[Math] Efficient computation of “discrete infimal convolution”

convex-analysisfourier analysistropical-arithmetic

This question arises from an application to graphical models in probability theory, but I have abstracted that part out so only algebra remains. Let $\mathbb{R}$ denote standard field of real numbers and $\mathcal{R} = (\mathbb{R}\cup\{\infty\},\min,+)$ the tropical semiring. Let $\mathbb{Z}_n$ denote the cyclic group of order $n$.

Elements of the group ring $\mathbb{R}\mathbb{Z}_n$ are tuples $(x_0,\ldots,x_{n-1})$ and multiplication of these corresponds to discrete cyclic convolution. The Fast Fourier Transform gives an embedding $\mathbb{R}\mathbb{Z}_n\to\mathbb{C}^n$ (with elementwise sum and product). The FFT and its inverse can be computed in $O(n\log n)$ arithmetic operations, so elements of $\mathbb{R}\mathbb{Z}_n$ can be multiplied in $O(n\log n)$ arithmetic operations.

Define the group semiring $\mathcal{R}\mathbb{Z}_n$ in an analogous way. The product of $x = (x_0,\ldots, x_{n-1})$ and $y = (y_0,\ldots,y_{n-1})$ in this semiring is given by $(x\cdot y)_k = \min _{j \in \mathbb{Z}_n} (x_j + y_{k-j})$. This operation could perhaps be called "discrete cyclic infimal convolution" by analogy with the notion of infimal convolution in convex analysis. I'm not sure whether there is a more standard name — this one does not pop up in quick google searches.
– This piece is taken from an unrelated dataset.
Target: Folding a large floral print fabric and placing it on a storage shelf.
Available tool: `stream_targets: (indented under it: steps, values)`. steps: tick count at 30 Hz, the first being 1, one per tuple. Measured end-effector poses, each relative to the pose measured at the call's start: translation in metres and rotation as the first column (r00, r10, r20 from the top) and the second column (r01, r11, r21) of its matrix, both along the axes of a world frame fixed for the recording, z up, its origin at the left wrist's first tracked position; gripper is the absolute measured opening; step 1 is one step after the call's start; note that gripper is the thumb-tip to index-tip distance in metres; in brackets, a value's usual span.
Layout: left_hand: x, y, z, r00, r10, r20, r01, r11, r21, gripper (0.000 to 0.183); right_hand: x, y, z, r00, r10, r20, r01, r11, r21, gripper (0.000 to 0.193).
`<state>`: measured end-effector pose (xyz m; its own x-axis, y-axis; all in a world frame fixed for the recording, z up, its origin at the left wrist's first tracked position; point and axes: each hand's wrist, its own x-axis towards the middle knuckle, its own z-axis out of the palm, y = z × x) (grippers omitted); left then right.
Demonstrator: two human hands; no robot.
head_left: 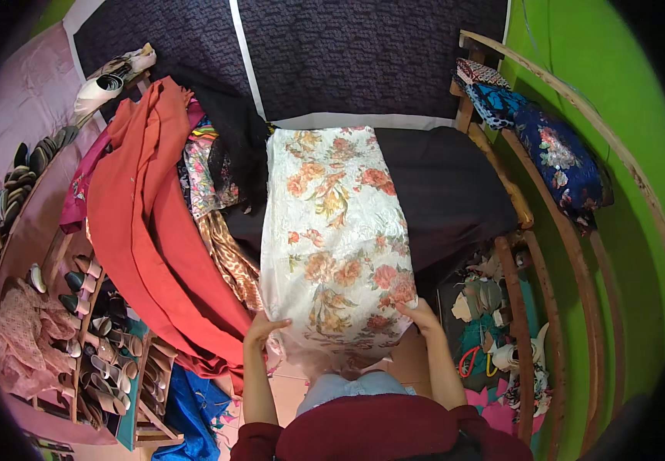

The naive way of computing a discrete infimal convolution uses $O(n^2)$ operations, just as the naive method for computing a standard cyclic convolution. My question is: is there a way to compute this "discrete cyclic infimal convolution" in $O(n\log n)$ arithmetic operations?

In convex analysis, there is an analog of the Fourier transform which turns infimal convolution into pointwise addition: the convex conjugate (or Fenchel or Legendre transformation). However, this operation only behaves nicely for convex functions, so it is not clear to me how one would translate it to an equivalent tool for $\mathcal{R}\mathbb{Z}_n$, but perhaps there is something there.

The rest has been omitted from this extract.